O controlo de substâncias radioactivas na água destinada ao consumo humano - que vai passar a ser obrigatório já em Novembro, na sequência da directiva comunitária que está a ser transposta (2013/51/EURATOM do Conselho, de 22 de Outubro) - vai implicar que as entidades gestoras (EG) tenham "dois ou três parâmetros adicionais” para avaliar, explica o director do departamento de Qualidade da Água da ERSAR (Entidade Reguladora dos Serviços de Águas e Resíduos), Luís Simas, em declarações ao Ambiente Online.

 

Trata-se nomeadamente dos parâmetros alfa e beta que permitem avaliar a radiactividade na água.
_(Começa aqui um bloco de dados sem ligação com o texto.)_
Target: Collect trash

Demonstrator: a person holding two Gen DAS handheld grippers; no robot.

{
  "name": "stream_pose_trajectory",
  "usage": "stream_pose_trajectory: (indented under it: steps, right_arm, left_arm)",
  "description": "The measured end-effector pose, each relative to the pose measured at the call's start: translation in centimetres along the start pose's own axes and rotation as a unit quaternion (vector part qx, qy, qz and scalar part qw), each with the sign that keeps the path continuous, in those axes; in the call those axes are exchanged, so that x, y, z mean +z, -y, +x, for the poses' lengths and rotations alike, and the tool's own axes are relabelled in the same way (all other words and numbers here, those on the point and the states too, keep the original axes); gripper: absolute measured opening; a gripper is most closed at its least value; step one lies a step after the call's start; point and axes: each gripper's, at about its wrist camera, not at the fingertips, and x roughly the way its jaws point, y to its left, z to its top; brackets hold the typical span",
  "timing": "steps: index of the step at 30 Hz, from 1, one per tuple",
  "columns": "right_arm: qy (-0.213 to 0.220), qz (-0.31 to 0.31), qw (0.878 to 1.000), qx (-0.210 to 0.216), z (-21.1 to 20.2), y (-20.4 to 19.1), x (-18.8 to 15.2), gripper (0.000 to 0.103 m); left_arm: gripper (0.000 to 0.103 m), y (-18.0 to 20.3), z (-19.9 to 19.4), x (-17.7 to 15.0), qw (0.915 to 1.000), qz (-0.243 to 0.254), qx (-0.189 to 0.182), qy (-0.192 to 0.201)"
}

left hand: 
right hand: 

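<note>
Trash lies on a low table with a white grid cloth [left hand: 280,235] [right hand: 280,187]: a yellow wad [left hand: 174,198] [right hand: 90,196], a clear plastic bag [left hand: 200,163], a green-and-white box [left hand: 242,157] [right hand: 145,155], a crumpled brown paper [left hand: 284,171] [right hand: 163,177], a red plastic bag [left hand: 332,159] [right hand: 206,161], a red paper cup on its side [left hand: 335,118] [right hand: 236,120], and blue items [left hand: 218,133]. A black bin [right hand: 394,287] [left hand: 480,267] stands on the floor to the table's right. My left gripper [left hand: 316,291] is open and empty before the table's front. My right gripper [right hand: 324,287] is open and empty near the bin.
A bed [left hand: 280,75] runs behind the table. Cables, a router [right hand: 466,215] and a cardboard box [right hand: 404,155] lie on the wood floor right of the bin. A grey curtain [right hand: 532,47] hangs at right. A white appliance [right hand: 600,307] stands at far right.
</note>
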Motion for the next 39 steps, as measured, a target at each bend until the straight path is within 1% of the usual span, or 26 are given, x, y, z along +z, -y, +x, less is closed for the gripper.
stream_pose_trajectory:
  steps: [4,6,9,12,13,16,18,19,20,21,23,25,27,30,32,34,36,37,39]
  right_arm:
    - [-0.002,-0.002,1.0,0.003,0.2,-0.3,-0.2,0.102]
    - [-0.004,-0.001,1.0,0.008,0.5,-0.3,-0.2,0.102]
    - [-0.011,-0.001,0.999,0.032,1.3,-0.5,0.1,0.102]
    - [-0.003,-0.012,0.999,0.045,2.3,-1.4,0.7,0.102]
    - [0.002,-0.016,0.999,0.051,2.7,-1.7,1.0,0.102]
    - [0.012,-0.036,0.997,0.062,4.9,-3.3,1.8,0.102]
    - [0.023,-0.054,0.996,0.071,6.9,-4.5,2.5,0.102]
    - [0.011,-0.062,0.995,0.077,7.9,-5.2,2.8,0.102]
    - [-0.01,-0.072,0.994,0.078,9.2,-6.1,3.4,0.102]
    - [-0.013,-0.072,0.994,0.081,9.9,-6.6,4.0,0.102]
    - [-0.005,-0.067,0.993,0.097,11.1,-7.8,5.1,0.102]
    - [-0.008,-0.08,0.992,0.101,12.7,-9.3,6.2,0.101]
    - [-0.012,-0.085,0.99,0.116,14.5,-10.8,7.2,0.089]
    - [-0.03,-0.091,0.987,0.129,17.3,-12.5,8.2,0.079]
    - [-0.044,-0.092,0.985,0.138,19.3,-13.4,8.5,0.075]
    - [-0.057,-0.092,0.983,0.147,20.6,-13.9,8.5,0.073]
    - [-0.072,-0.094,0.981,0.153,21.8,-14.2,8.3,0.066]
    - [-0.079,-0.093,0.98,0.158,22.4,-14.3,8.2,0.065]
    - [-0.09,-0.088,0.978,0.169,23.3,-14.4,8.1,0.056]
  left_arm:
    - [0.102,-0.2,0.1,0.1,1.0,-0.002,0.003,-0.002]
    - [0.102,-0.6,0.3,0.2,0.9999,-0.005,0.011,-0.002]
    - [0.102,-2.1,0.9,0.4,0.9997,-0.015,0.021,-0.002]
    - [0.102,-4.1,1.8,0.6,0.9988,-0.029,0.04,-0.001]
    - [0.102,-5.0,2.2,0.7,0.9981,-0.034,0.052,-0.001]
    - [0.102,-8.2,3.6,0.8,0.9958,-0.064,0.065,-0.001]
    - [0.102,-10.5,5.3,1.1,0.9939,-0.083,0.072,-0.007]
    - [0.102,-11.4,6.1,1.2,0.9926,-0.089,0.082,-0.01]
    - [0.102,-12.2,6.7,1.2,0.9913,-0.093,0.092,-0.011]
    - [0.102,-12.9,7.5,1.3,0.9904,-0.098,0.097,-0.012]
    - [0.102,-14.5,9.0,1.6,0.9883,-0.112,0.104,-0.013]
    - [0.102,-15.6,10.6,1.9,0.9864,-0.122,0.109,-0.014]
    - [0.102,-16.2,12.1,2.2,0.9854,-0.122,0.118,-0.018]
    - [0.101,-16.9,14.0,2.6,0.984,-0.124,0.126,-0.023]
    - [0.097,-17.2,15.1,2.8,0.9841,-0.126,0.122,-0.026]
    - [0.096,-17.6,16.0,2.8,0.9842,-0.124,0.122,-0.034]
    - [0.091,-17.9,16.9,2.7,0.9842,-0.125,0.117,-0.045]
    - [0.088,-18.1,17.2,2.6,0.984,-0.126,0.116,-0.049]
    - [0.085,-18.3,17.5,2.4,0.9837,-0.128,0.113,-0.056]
Luís Simas realça no entanto que perante os resultados apurados poderá haver necessidade de controlar outros indicadores.

 

O responsável acredita que a situação não será problemática tendo em conta que essa monitorização pode ser integrada naquele que "já é o controlo legal da qualidade da água que as entidades gestoras estão habituadas a fazer".

 

Existe ainda a possibilidade de se demonstrar que estas substâncias radioactivas não são um problema para determinadas zonas, mediante um estudo de avaliaçao de risco, podendo algumas entidades gestoras ficar dispensadas de efectuar estas análises.

 

“As características geológicas do nosso território são muito vantajosas face a outros países da Europa que têm problemas muito mais graves do ponto de vista da radioactividade natural. Significa que temos que estar atentos e nos casos em que isso merecer a nossa atenção teremos eventualmente que implementar algumas medidas correctivas”, sublinha.

 

Luís Simas lembra no entanto que os estudos epidemiológicos existentes não mostram “nenhuma relação entre a radioactividade natural [presidente em estratos geológicos] existente em Portugal e consequências para a saúde humana”.

 

Em Portugal não existem fontes de radioactividade artificial, ou seja, substâncias geradas pela acção humana. “Controlamos as situações que podem advir do funcionamento da central nuclear espanhola de Almaraz, que está perto da fronteira. Há um programa de monitorização ambiental que controla nomeadamente o trítio, para avaliar se há problemas de radioactividade, o que não tem acontecido até agora”, assegura.